EXERCISE DETAILS:
Every record should be written out again in full, with no character altered.

MATERIAL TO PROCESS:
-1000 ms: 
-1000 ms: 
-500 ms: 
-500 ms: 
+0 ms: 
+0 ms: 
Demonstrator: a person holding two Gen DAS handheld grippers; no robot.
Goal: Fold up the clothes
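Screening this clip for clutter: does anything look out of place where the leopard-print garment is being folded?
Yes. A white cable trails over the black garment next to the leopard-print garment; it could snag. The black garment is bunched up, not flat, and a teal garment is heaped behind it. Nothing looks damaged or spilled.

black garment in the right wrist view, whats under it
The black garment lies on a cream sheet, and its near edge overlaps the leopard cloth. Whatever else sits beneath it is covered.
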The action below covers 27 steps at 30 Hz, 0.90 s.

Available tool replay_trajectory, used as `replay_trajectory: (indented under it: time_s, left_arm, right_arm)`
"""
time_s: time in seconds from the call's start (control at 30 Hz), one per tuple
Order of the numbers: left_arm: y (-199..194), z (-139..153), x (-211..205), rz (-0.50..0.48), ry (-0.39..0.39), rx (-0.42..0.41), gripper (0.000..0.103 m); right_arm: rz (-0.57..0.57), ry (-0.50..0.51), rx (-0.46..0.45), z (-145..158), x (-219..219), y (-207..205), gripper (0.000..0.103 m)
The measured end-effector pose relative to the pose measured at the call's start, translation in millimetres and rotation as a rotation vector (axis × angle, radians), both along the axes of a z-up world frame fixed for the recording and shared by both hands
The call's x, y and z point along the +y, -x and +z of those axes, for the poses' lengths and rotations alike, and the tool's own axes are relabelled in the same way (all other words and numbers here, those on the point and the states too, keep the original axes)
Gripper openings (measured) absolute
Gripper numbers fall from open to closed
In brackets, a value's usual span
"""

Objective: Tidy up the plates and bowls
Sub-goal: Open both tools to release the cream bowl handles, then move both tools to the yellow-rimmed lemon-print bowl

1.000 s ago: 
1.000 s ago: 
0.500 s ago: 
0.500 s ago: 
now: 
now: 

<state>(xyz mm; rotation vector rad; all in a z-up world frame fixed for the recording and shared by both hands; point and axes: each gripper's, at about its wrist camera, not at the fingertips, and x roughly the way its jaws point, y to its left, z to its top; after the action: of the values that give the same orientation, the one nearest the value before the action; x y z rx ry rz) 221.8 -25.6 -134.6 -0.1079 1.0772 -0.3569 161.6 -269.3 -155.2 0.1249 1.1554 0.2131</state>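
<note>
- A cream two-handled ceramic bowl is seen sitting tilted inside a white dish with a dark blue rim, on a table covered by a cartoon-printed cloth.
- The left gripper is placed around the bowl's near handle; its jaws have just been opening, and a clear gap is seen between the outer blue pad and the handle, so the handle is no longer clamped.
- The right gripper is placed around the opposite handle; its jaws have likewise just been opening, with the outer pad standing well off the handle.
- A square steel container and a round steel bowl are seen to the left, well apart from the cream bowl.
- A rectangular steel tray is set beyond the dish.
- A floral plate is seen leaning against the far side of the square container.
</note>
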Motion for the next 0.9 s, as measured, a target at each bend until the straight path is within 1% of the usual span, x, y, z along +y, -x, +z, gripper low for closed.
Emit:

RESPONSE AREA:
-1000 ms: 
-1000 ms: 
-500 ms: 
-500 ms: 
+0 ms: 
+0 ms: 
Demonstrator: a person holding two Gen DAS handheld grippers; no robot.
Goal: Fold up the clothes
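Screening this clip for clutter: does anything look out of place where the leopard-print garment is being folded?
Yes. A white cable trails over the black garment next to the leopard-print garment; it could snag. The black garment is bunched up, not flat, and a teal garment is heaped behind it. Nothing looks damaged or spilled.

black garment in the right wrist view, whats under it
The black garment lies on a cream sheet, and its near edge overlaps the leopard cloth. Whatever else sits beneath it is covered.
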The action below covers 27 steps at 30 Hz, 0.90 s.

Available tool replay_trajectory, used as `replay_trajectory: (indented under it: time_s, left_arm, right_arm)`
"""
time_s: time in seconds from the call's start (control at 30 Hz), one per tuple
Order of the numbers: left_arm: y (-199..194), z (-139..153), x (-211..205), rz (-0.50..0.48), ry (-0.39..0.39), rx (-0.42..0.41), gripper (0.000..0.103 m); right_arm: rz (-0.57..0.57), ry (-0.50..0.51), rx (-0.46..0.45), z (-145..158), x (-219..219), y (-207..205), gripper (0.000..0.103 m)
The measured end-effector pose relative to the pose measured at the call's start, translation in millimetres and rotation as a rotation vector (axis × angle, radians), both along the axes of a z-up world frame fixed for the recording and shared by both hands
The call's x, y and z point along the +y, -x and +z of those axes, for the poses' lengths and rotations alike, and the tool's own axes are relabelled in the same way (all other words and numbers here, those on the point and the states too, keep the original axes)
Gripper openings (measured) absolute
Gripper numbers fall from open to closed
In brackets, a value's usual span
"""

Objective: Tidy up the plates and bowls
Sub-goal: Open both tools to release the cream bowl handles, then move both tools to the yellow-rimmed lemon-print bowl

1.000 s ago: 
1.000 s ago: 
0.500 s ago: 
0.500 s ago: 
now: 
now: 

<state>(xyz mm; rotation vector rad; all in a z-up world frame fixed for the recording and shared by both hands; point and axes: each gripper's, at about its wrist camera, not at the fingertips, and x roughly the way its jaws point, y to its left, z to its top; after the action: of the values that give the same orientation, the one nearest the value before the action; x y z rx ry rz) 221.8 -25.6 -134.6 -0.1079 1.0772 -0.3569 161.6 -269.3 -155.2 0.1249 1.1554 0.2131</state>
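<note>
- A cream two-handled ceramic bowl is seen sitting tilted inside a white dish with a dark blue rim, on a table covered by a cartoon-printed cloth.
- The left gripper is placed around the bowl's near handle; its jaws have just been opening, and a clear gap is seen between the outer blue pad and the handle, so the handle is no longer clamped.
- The right gripper is placed around the opposite handle; its jaws have likewise just been opening, with the outer pad standing well off the handle.
- A square steel container and a round steel bowl are seen to the left, well apart from the cream bowl.
- A rectangular steel tray is set beyond the dish.
- A floral plate is seen leaning against the far side of the square container.
</note>
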Motion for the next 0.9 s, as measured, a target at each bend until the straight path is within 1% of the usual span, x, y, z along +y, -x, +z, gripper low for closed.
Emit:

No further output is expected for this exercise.